Description
Hello again,
I recently submitted an issue titled "Potential Bug: Improvement in 3-Digit Addition Baseline by Adjusting Prompt Formatting" and would like to follow up with another query related to your "Teaching Arithmetic to Small Transformers" work.
Concerns:
I have some questions about the principal argument in your paper, which suggests that solving arithmetic problems by considering the most significant digit first requires a more global approach, making the task significantly harder to train.
When examining a 3-digit addition task like (A3A2A1 + B3B2B1 = C3C2C1), the paper claims that (C3) would require comprehensive, global information. However, in most instances, (C3) can be computed using only (A3), (B3), and possibly the carry from (A2 + B2). The task only requires information from all digits when (A2 + B2 = 9).
For the reverse
method (A3A2A1 + B3B2B1 = C1C2C3), the computation for (C3) seems similarly dependent on carries from (B2), (A2), and (C2).

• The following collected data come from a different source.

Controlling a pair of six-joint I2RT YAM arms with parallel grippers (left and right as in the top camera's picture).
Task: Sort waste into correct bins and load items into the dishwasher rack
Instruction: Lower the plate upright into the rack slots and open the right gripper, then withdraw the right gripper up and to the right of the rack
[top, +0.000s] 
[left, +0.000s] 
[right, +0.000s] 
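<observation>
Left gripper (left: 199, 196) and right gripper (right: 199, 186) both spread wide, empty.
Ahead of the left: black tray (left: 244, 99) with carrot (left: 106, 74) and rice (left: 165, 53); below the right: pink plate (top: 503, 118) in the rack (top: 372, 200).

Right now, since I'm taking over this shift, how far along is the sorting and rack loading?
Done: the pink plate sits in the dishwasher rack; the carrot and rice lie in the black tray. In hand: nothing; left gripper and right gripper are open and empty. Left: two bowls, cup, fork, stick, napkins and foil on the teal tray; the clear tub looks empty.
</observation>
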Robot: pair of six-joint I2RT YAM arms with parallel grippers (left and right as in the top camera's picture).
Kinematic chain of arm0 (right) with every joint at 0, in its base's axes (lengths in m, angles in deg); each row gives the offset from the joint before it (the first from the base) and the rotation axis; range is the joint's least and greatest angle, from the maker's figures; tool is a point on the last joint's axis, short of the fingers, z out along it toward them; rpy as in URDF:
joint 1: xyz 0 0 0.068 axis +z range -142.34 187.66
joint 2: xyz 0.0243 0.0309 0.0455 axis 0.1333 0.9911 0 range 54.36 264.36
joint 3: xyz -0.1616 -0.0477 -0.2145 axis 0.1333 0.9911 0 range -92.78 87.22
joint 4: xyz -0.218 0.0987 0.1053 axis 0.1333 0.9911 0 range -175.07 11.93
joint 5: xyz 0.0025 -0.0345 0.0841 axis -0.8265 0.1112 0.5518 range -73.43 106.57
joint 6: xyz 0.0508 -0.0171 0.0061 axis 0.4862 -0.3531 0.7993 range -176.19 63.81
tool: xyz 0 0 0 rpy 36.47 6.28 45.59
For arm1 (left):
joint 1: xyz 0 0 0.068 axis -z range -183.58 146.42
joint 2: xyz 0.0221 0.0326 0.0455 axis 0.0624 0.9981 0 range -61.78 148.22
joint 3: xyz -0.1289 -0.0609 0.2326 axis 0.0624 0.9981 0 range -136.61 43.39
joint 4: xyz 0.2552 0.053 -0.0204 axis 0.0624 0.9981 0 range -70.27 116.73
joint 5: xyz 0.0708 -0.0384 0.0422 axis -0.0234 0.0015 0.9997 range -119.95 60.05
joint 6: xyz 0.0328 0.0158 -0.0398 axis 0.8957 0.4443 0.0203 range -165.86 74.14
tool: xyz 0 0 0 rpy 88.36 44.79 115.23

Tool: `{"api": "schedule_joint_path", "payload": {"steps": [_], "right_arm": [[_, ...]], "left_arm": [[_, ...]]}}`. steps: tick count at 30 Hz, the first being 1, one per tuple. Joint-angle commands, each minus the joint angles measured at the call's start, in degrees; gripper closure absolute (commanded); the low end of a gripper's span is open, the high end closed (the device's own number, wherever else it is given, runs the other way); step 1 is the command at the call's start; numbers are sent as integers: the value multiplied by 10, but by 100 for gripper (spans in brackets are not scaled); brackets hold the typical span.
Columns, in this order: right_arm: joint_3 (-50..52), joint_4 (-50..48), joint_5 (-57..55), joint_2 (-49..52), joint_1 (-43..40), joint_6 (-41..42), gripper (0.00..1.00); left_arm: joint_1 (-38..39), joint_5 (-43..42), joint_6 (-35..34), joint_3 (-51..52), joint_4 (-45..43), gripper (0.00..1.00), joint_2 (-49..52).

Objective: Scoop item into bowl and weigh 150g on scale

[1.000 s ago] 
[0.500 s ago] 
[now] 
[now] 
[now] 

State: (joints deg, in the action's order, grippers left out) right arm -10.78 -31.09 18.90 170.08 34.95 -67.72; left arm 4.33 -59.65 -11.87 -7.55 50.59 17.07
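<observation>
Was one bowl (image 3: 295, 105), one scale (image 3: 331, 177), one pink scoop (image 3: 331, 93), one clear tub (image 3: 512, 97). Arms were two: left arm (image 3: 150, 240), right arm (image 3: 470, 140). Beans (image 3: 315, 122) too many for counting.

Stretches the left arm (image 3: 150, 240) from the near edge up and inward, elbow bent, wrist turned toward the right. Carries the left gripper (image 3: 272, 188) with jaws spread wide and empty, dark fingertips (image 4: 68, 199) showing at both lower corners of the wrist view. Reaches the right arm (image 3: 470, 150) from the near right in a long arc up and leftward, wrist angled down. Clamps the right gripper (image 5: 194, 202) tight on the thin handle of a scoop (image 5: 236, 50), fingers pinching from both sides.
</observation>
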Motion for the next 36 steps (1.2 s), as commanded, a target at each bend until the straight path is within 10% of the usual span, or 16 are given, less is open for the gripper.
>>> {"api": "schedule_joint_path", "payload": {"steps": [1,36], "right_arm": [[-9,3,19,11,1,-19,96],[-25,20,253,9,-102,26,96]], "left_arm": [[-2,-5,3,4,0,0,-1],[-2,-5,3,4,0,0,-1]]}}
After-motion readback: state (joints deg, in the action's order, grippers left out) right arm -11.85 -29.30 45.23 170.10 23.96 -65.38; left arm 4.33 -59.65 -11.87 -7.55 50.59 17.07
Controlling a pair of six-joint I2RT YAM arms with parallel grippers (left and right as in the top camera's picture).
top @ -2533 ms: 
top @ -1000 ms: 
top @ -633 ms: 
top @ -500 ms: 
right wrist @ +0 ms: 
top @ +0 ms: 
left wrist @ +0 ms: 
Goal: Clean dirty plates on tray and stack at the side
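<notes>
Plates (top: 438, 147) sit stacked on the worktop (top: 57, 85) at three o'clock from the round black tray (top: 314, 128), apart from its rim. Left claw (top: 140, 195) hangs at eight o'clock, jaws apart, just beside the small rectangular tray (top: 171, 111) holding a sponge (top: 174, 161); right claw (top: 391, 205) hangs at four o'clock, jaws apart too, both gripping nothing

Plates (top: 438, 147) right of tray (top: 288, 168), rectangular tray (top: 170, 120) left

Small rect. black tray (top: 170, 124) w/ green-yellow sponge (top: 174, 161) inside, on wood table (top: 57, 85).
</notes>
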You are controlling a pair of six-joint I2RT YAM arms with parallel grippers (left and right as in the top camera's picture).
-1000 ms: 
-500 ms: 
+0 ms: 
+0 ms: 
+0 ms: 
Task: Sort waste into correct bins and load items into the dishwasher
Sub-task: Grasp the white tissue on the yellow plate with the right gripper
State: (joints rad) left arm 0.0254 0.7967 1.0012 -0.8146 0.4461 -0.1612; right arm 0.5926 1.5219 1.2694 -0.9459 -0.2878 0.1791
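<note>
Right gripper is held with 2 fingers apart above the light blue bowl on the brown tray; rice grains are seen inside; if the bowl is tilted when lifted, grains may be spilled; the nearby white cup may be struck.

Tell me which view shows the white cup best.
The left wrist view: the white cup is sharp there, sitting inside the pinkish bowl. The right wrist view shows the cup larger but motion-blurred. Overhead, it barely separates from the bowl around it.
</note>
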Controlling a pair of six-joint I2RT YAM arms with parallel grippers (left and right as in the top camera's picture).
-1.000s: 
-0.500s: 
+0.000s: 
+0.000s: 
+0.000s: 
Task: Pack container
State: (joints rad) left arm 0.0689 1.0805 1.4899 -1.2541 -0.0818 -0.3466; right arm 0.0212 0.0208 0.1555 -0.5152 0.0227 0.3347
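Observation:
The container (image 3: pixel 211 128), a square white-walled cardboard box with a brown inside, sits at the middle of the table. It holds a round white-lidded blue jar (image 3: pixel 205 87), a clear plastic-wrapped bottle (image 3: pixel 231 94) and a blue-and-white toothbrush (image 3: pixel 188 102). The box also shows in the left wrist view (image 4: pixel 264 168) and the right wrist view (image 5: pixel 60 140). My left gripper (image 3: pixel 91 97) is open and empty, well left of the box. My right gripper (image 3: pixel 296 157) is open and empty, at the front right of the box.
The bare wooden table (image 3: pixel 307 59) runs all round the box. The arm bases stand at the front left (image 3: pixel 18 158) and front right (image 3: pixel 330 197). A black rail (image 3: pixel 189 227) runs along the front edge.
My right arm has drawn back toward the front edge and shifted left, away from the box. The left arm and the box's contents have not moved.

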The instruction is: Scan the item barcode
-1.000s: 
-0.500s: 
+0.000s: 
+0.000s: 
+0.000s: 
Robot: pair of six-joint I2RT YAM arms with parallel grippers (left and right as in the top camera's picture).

Therefore, it's unclear to me why there would be a substantial difference in complexity between the plain
and reverse
methods for calculating (C3).
Additional Evidence:
In my earlier investigation, I observed that bad cases from the plain2
method rarely included situations where (A2 + B2 = 9). This leads me to wonder if the primary reason the reverse
method performs better might differ from what is discussed in the paper.
I'm eager to hear your insights on this matter.
Best regards,
Su Wang